MENGENAL PERINTAH ls

Apa itu perintah linux ls

Perintah ls merupakan perintah yang berguna dan berfungsi untuk mengeluarkan daftar file pada suatu direktori atau folder. Secara default jika perintah ini dijalankan akan menampilan daftar file pada direktori yang sedang aktif.

Kegunaan perintah linux ls

Sewaktu kita di menggunakan linux terminal maka semua serba di ketik itu termasuk untuk menampilkan daftar file pada suatu direktori, maka perintah linux ls berguna untuk menapilkan daftar file dan folder pada direktori aktif atau direktori yang kita tentukan.
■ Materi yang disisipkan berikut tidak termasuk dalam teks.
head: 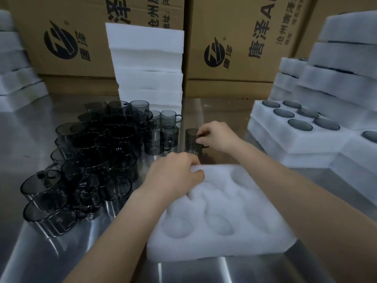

Jadi kalau kamu mau lihat isi folder lain kamu bisa gunakan perintah ini.

Cara menggunakan perintah linux ls

Perintah ls bisa di jalankan dengan atau tanpa opsi tambahan (nanti di bawah saya bahas tentang opsi ini lebih lengkap) format perintah nya seperti ini.

ls [options] [direktori]

Penjelasan cara menggunakan perintah ls seperti ini, ls adalah perintah wajib yang kamu ketik sedangkan [options] dan [direktori] bersifat opsional artinya boleh di ketikan atau tidak.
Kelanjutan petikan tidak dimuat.